DATA: Begin

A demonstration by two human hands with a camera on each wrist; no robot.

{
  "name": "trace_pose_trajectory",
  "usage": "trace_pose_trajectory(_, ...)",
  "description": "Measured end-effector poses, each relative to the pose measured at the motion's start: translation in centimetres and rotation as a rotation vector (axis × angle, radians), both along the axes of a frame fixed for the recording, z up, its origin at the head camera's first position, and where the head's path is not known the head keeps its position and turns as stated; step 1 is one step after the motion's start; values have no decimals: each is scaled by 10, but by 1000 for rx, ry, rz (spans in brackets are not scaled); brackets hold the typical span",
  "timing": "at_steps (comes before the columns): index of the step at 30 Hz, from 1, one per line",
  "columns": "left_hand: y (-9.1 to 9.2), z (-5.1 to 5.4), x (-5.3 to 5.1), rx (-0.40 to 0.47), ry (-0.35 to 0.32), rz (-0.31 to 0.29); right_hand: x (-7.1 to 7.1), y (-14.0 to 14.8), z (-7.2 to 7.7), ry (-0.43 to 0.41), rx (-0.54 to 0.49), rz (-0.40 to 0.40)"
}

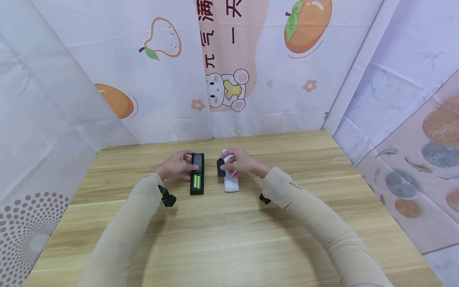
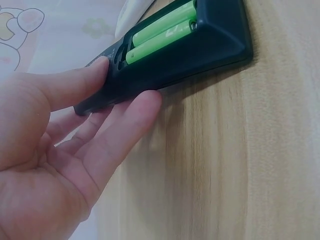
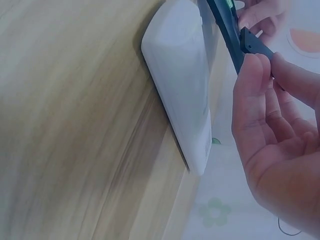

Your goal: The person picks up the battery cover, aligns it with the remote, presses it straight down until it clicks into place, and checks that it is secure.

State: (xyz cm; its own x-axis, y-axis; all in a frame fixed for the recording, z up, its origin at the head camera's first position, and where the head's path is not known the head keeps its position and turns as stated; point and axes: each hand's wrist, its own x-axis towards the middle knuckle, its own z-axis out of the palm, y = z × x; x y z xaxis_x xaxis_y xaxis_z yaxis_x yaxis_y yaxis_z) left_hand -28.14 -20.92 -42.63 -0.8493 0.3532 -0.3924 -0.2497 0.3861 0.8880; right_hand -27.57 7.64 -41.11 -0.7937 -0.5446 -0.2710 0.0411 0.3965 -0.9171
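Note:
A black remote control (image 1: pixel 197 187) lies back side up on the table, its battery compartment uncovered. Two green batteries (image 2: pixel 162 32) sit side by side in that compartment. My left hand (image 1: pixel 177 164) grips the remote from the left, thumb on its back and fingers along its side. Between thumb and fingers, my right hand (image 1: pixel 241 162) pinches a small black battery cover (image 1: pixel 220 168), held apart from the remote. Beneath the right hand is a white remote control (image 3: pixel 180 75), partly hidden by that hand in the head view.
The wooden table (image 1: pixel 222 235) ends at a printed curtain (image 1: pixel 172 91) behind the remotes. Another curtain (image 1: pixel 405 159) hangs along the right side. Black wrist cameras (image 1: pixel 167 197) stick out below both wrists, close to the tabletop.

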Motion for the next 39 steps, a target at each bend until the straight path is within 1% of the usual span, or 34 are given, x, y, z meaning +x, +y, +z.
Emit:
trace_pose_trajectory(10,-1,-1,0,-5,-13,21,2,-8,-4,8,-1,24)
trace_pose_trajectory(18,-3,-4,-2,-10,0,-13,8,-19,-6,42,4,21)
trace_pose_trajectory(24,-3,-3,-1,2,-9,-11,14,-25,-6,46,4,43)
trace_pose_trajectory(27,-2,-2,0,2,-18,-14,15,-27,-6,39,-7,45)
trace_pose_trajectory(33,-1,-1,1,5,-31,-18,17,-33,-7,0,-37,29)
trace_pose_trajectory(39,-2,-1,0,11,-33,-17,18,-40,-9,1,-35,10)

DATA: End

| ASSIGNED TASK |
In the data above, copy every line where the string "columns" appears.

| TASK RESPONSE |
  "timing": "at_steps (comes before the columns): index of the step at 30 Hz, from 1, one per line",
  "columns": "left_hand: y (-9.1 to 9.2), z (-5.1 to 5.4), x (-5.3 to 5.1), rx (-0.40 to 0.47), ry (-0.35 to 0.32), rz (-0.31 to 0.29); right_hand: x (-7.1 to 7.1), y (-14.0 to 14.8), z (-7.2 to 7.7), ry (-0.43 to 0.41), rx (-0.54 to 0.49), rz (-0.40 to 0.40)"

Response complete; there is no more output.